## Work request
Leaving out all pictures, return exactly the lines from the one that contains "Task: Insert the" through the end of the data below.

BEGIN

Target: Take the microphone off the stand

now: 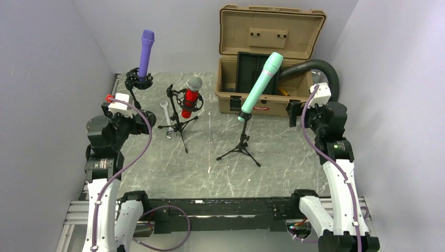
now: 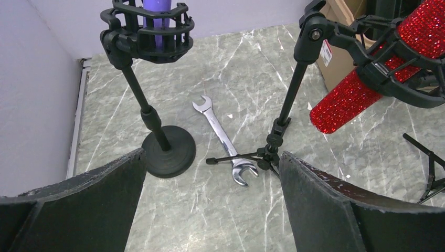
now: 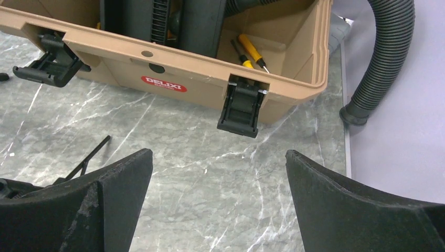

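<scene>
Nothing is done; purple mic [image 1: 146,50], red mic [image 1: 189,100], teal mic [image 1: 261,84] sit in stands [image 1: 241,142] (target unclear); both jaws gape wide, empty.

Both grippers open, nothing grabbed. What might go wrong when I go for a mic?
Purple microphone, red microphone and teal microphone each sit in a stand; the wrong one might get picked.
The teal microphone leans on a tripod; a one-handed pull may tip it.
The wrench lies at the red microphone's stand legs, ahead of the left gripper; a low approach might knock it.
</scene>
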Available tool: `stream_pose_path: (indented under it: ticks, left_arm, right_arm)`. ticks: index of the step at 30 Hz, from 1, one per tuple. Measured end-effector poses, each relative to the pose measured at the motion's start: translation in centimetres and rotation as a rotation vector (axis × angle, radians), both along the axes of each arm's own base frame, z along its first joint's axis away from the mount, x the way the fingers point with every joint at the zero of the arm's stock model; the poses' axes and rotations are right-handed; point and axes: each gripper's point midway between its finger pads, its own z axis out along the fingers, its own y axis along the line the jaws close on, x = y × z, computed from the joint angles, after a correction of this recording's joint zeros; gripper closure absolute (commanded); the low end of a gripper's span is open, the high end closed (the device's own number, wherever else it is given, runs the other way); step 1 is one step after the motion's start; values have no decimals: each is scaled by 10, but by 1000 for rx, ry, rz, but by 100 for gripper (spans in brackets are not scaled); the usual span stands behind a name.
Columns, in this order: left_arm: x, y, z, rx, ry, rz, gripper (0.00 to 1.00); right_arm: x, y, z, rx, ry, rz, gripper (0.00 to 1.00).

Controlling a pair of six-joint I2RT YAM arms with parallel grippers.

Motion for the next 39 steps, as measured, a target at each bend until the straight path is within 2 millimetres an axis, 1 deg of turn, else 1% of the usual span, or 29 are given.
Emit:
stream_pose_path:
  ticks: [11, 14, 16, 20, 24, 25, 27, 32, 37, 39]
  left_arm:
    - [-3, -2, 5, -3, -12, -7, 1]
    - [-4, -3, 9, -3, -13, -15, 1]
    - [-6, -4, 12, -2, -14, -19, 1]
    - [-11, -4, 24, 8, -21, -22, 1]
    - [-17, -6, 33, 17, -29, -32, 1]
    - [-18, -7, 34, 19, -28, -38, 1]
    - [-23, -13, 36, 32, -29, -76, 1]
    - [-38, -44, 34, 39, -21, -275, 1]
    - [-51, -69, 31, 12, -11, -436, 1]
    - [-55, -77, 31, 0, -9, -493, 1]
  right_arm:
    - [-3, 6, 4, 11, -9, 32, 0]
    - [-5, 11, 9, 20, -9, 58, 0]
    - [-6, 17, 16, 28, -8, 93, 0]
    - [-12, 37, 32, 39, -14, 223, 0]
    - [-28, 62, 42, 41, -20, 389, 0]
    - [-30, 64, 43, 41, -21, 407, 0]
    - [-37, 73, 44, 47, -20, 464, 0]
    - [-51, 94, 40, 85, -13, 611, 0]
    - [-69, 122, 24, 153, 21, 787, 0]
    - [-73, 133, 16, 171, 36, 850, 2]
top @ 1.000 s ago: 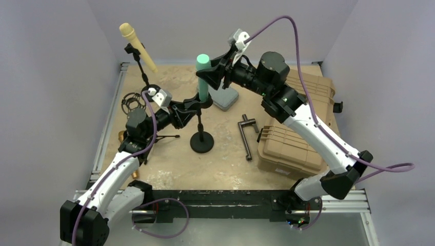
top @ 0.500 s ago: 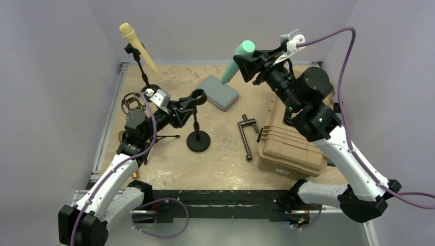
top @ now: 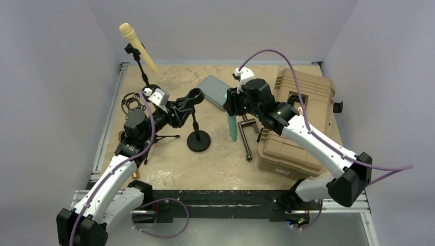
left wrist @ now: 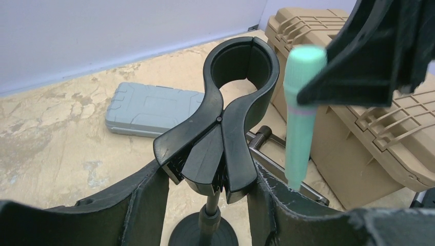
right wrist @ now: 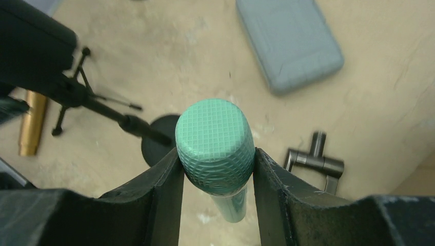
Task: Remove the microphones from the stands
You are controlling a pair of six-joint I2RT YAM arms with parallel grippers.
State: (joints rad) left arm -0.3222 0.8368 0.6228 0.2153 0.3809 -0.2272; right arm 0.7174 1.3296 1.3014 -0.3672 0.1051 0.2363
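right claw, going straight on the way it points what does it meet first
Likely the tabletop: the right claw points down, so the green microphone it holds touches between stand base and metal handle.

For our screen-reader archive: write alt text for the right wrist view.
The right jaws grip a green microphone by its mesh head, body pointing down at the table. Below lie a grey case and the black stand base.
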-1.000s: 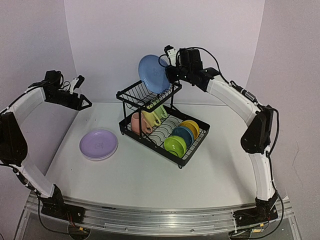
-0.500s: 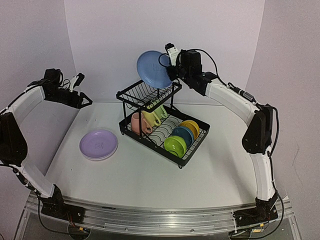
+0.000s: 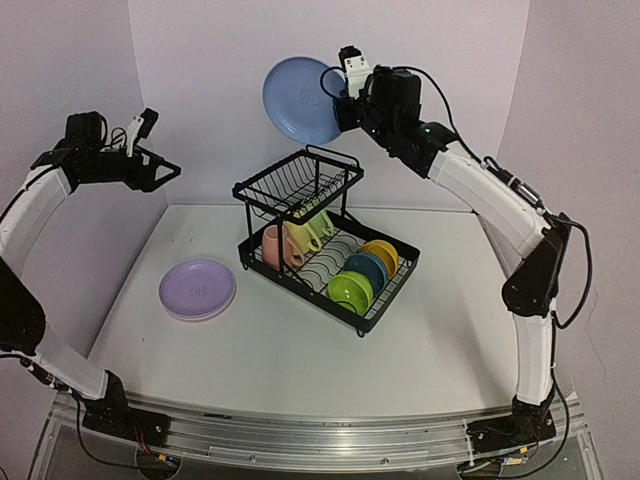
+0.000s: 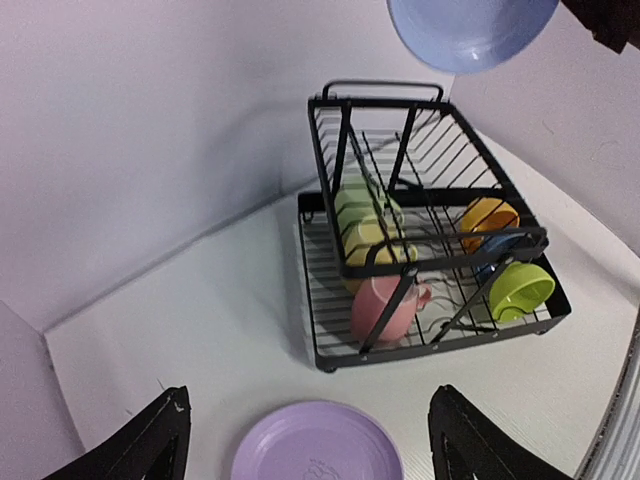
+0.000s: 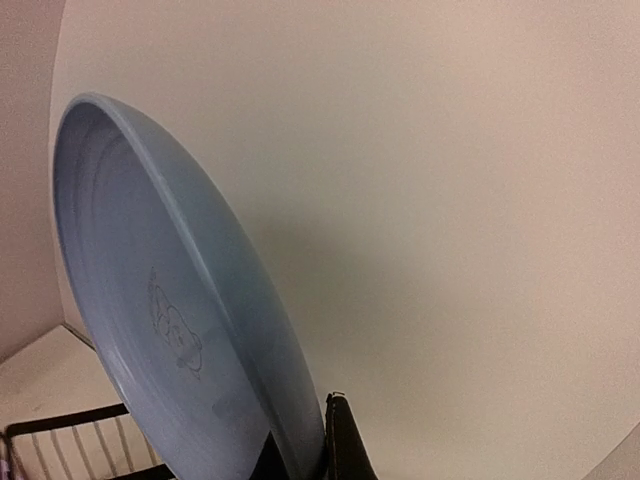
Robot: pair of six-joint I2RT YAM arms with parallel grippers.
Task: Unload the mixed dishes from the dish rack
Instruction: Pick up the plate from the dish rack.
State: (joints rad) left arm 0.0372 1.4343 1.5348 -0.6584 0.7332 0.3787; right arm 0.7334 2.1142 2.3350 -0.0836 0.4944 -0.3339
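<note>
My right gripper [image 3: 345,103] is shut on the rim of the blue plate [image 3: 300,100] and holds it high above the black dish rack [image 3: 300,181]; in the right wrist view the plate [image 5: 170,320] fills the left side, pinched between my fingers [image 5: 345,450]. The rack's upper basket [image 4: 420,175] is bare. Its lower tray holds pink [image 3: 274,247], yellow [image 3: 301,238] and pale-green mugs and green [image 3: 350,291], blue [image 3: 367,270] and yellow [image 3: 381,254] bowls. The lilac plate [image 3: 197,288] lies flat on the table, left of the rack. My left gripper [image 3: 160,170] is open, high at the far left.
White walls close in the back and both sides. The white tabletop [image 3: 300,350] stretches from the rack toward the near edge. In the left wrist view the lilac plate [image 4: 318,445] lies between my open fingers, far below.
My right gripper has lifted the blue plate up and out of the upper basket, clear above the rack. My left arm has risen a little at the far left.
</note>
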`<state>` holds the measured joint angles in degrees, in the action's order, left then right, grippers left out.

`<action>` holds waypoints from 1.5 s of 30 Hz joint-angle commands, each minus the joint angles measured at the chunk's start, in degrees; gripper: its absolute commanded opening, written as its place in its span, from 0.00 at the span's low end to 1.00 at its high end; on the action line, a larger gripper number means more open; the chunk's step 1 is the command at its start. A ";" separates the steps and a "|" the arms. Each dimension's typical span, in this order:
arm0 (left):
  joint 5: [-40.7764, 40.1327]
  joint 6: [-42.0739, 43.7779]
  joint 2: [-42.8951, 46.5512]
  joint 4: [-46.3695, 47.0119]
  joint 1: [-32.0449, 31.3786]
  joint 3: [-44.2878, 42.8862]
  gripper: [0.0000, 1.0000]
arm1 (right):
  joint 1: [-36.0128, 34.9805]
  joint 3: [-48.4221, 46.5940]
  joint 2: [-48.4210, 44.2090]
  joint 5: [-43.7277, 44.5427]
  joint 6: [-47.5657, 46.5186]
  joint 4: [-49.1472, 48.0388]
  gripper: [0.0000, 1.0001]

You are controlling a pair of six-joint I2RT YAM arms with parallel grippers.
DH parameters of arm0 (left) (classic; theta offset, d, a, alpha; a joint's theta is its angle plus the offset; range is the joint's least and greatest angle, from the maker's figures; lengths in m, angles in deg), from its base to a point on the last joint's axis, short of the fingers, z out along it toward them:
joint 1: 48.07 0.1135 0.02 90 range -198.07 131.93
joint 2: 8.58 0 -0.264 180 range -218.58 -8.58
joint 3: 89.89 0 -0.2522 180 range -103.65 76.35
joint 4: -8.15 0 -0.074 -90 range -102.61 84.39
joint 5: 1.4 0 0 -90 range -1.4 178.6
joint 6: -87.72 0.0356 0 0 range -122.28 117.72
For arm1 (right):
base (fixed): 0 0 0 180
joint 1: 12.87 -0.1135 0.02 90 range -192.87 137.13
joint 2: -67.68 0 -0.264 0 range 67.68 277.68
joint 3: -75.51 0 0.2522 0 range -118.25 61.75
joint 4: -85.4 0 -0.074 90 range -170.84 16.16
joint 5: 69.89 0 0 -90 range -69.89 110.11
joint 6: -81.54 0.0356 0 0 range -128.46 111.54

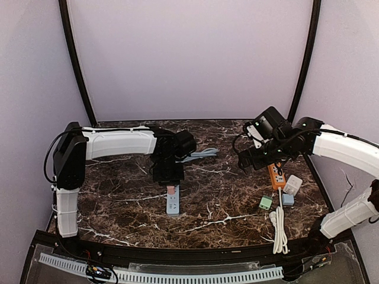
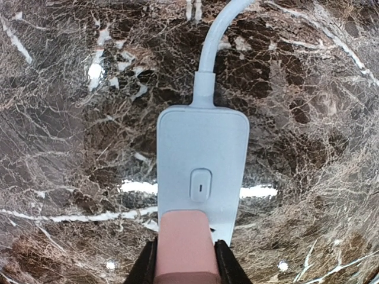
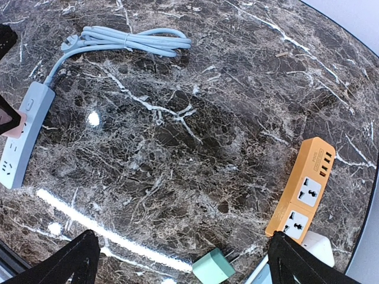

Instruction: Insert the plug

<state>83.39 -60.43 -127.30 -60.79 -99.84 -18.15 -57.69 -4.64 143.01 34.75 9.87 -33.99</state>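
Observation:
A pink plug (image 2: 183,245) sits between the black fingers (image 2: 145,267) of my left gripper (image 1: 167,173), which is shut on it. The plug rests against the near end of a light blue power strip (image 2: 201,148), just below its switch; I cannot tell whether its prongs are in a socket. From above, the plug (image 1: 171,190) sits on the strip (image 1: 173,205) at table centre. The right wrist view shows the strip (image 3: 21,139) at far left. My right gripper (image 1: 244,161) hovers open and empty over the marble, its fingers (image 3: 77,260) far apart.
An orange power strip (image 1: 276,174) lies at the right, with a green plug (image 3: 213,267), a white adapter (image 1: 292,184), a small blue adapter (image 1: 288,199) and a white cable (image 1: 278,228) nearby. The blue strip's coiled cord (image 3: 127,40) lies at the back.

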 commanded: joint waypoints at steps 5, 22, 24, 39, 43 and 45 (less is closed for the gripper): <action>6.49 3.65 -6.94 5.90 0.46 6.22 0.01 | 0.35 1.00 -1.55 0.57 0.43 0.85 0.99; 3.84 3.45 -5.04 -0.55 0.37 2.31 0.12 | 0.35 0.47 -2.64 -0.04 1.01 0.70 0.99; 3.39 3.40 -4.32 -1.41 0.35 1.90 0.28 | 0.35 0.32 -2.73 -0.04 1.01 0.67 0.99; 1.57 3.94 6.29 -6.19 -0.59 -2.15 0.99 | 0.35 0.94 -4.68 -0.17 1.21 0.52 0.99; 0.63 3.58 9.37 -7.99 -0.55 -2.56 0.99 | 0.35 0.76 -4.75 -0.44 1.09 0.57 0.99; -0.16 4.18 10.76 -8.92 -0.57 -3.17 0.99 | 0.35 0.61 -4.84 -0.54 1.16 0.53 0.99</action>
<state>85.29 -56.48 -121.50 -64.98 -100.10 -19.39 -57.69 -4.40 139.14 34.66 10.51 -33.62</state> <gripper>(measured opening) 0.987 0.986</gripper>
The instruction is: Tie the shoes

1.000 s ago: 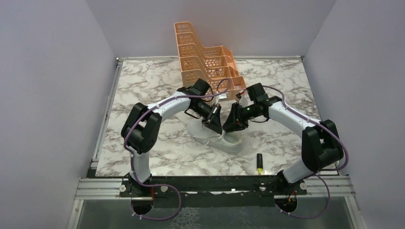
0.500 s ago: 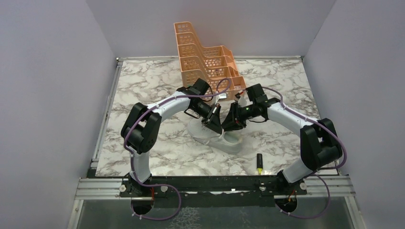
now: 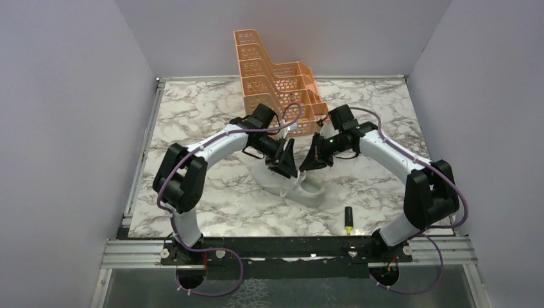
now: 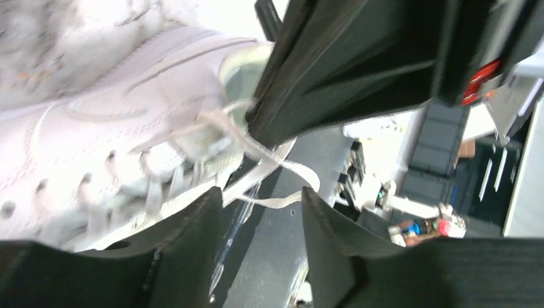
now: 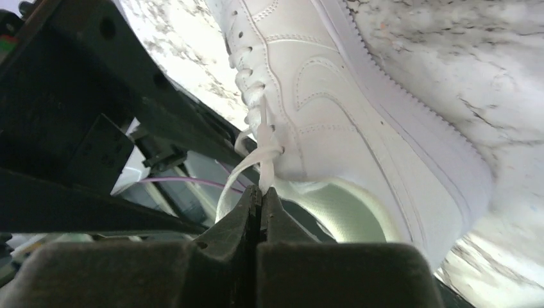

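Observation:
The white sneaker (image 3: 313,190) lies mid-table with both grippers meeting above its laces. My left gripper (image 3: 286,169) is open. In the left wrist view a loose white lace (image 4: 277,201) hangs across the gap of the left gripper (image 4: 262,194), and neither finger presses it. The shoe's laced upper (image 4: 96,128) fills the left of that view. My right gripper (image 3: 306,164) is shut. In the right wrist view the right gripper (image 5: 260,190) pinches a flat lace (image 5: 263,153) that rises from the shoe's top eyelets (image 5: 346,102).
An orange tiered rack (image 3: 276,80) stands just behind the grippers at the back of the marble table (image 3: 192,115). A dark marker with a yellow tip (image 3: 349,220) lies near the front edge on the right. Plain walls enclose three sides.
My left gripper has gone from shut to open. My right gripper has closed fully on the lace. Both wrists have shifted slightly back toward the rack.

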Action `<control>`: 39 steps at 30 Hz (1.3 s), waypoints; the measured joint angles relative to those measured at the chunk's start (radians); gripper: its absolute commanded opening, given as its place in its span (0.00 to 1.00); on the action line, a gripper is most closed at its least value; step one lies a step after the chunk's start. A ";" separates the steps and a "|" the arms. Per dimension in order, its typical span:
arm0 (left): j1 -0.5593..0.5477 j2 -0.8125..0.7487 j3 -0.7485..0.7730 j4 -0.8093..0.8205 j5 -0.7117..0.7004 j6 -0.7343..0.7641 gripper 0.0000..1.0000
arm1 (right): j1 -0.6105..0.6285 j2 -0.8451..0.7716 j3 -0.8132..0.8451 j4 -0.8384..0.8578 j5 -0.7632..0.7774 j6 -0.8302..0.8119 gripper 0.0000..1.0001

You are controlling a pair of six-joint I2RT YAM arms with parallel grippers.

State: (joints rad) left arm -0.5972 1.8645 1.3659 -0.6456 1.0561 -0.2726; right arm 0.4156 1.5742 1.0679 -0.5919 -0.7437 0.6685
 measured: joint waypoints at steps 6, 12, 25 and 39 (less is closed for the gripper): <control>0.076 -0.225 -0.133 0.050 -0.155 -0.106 0.70 | -0.001 -0.012 0.164 -0.177 0.098 -0.105 0.01; 0.103 -0.411 -0.275 0.129 -0.377 -0.290 0.64 | -0.001 -0.016 0.266 -0.283 0.137 -0.144 0.01; -0.065 -0.620 -0.650 0.444 -0.505 -0.241 0.61 | -0.001 0.027 0.366 -0.284 0.151 -0.146 0.01; -0.146 -0.450 -0.715 0.670 -0.598 -0.162 0.60 | -0.001 0.037 0.371 -0.264 0.110 -0.145 0.01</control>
State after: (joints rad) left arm -0.7433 1.4147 0.6510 0.0246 0.4583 -0.4343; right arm 0.4149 1.6108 1.4387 -0.8555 -0.6334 0.5236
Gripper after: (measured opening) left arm 0.595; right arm 0.016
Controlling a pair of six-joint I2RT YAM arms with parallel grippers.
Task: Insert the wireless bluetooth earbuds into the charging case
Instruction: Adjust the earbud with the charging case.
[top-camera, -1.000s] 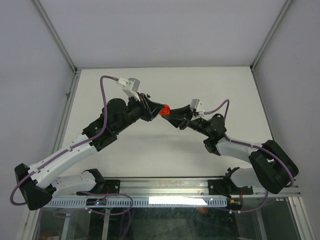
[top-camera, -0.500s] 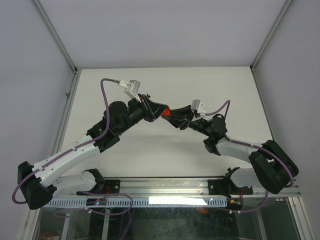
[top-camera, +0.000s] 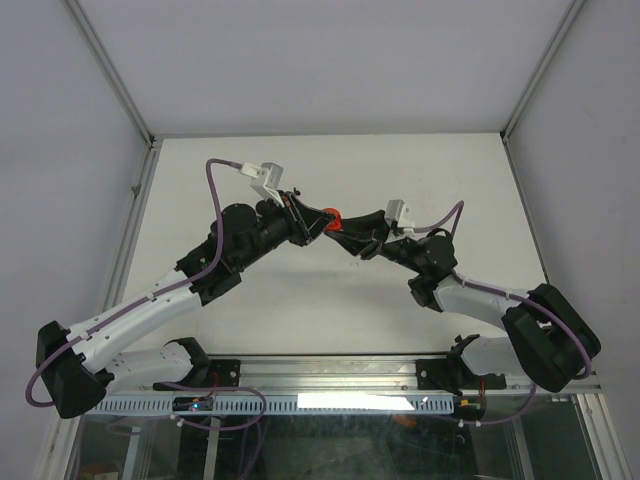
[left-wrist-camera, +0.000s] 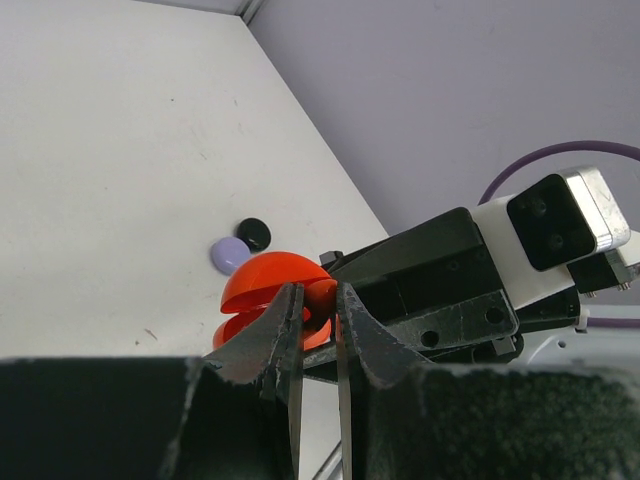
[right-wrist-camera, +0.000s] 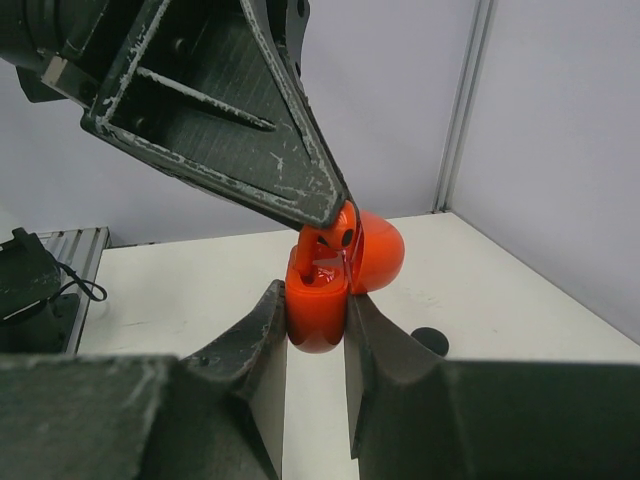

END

## Output
Task: Insert the wireless bluetooth earbuds into the charging case
Instruction: Adjust the earbud with the charging case.
[top-camera, -1.000s] 
[top-camera, -0.500s] 
[top-camera, +0.000s] 
[left-wrist-camera, +0.000s] 
[right-wrist-camera, +0.000s] 

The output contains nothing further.